== EXERCISE ==
Check every line below for the string "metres". Copy the ones that have it.
☆ ☆ ☆ ☆ ☆ ☆ ☆
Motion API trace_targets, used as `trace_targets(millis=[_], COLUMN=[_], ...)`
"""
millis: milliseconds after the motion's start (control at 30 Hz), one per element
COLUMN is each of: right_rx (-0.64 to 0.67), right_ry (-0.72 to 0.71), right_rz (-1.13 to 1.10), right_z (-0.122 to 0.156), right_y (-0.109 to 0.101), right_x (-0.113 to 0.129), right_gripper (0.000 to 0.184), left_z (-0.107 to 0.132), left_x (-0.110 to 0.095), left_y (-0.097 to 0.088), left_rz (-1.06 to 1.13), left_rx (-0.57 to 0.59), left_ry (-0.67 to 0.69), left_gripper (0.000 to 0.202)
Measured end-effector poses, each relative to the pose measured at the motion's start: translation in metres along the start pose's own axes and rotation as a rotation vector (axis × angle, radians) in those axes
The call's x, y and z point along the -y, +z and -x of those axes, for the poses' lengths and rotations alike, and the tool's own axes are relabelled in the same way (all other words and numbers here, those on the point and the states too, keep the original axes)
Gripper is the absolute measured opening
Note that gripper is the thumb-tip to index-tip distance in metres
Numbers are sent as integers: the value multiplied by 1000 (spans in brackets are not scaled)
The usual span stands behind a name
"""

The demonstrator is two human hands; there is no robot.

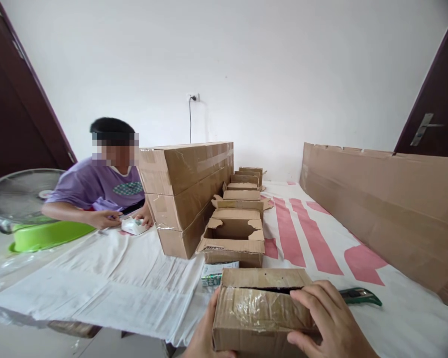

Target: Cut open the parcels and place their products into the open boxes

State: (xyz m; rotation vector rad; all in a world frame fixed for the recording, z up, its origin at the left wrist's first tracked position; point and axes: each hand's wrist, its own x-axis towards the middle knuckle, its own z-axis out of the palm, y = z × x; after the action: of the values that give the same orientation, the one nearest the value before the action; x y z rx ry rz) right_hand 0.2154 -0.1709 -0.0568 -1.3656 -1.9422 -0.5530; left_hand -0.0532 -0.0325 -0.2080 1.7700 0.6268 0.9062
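A taped cardboard box (263,311) sits at the near edge of the table, with a dark gap along its top where the lid flap stands slightly raised. My left hand (203,330) is wrapped round its left side, fingers partly hidden. At the right end, my right hand (332,320) grips the box, fingertips at the gap and thumb on the front face. A green utility knife (364,296) lies on the cloth just beyond my right hand. Behind the box's left corner is a small green and white printed packet (218,272).
Open cardboard boxes (233,231) run in a row towards the wall. Left of them, sealed boxes (186,199) are stacked three high. A long cardboard panel (377,209) stands at right. Across the table, a person in purple (100,189) handles a white object (134,225).
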Motion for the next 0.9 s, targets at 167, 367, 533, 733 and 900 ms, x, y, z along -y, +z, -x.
trace_targets(millis=[167, 367, 533, 733, 900], right_rx=[214, 547, 677, 776, 810], right_ry=[151, 187, 310, 384, 352], right_rz=[-25, -101, -162, -355, -434], right_z=[-11, -50, -78, -79, -84], right_y=[0, 11, 14, 23, 25], right_x=[6, 27, 39, 32, 32], right_gripper=[50, 50, 38, 46, 46], left_z=[-1, -6, -7, -5, -6], left_x=[-6, -12, -12, -19, -15], left_y=[3, 1, -1, 3, 3], left_rz=[45, 159, 209, 248, 241], left_rx=[16, 42, 91, 95, 66], left_ry=[16, -20, -24, -23, -30], left_gripper=[129, 129, 127, 127, 129])
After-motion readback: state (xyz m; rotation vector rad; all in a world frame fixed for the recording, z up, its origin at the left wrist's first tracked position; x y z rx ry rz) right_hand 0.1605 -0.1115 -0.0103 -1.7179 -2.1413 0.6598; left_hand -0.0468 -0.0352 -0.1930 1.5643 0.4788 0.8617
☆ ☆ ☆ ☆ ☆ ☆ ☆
== SOLUTION ==
Measured end-effector poses, each relative to the pose measured at the motion's start: translation in metres along the start pose's own axes and rotation as a rotation vector (axis × angle, radians) in those axes
Note that gripper is the thumb-tip to index-tip distance in metres

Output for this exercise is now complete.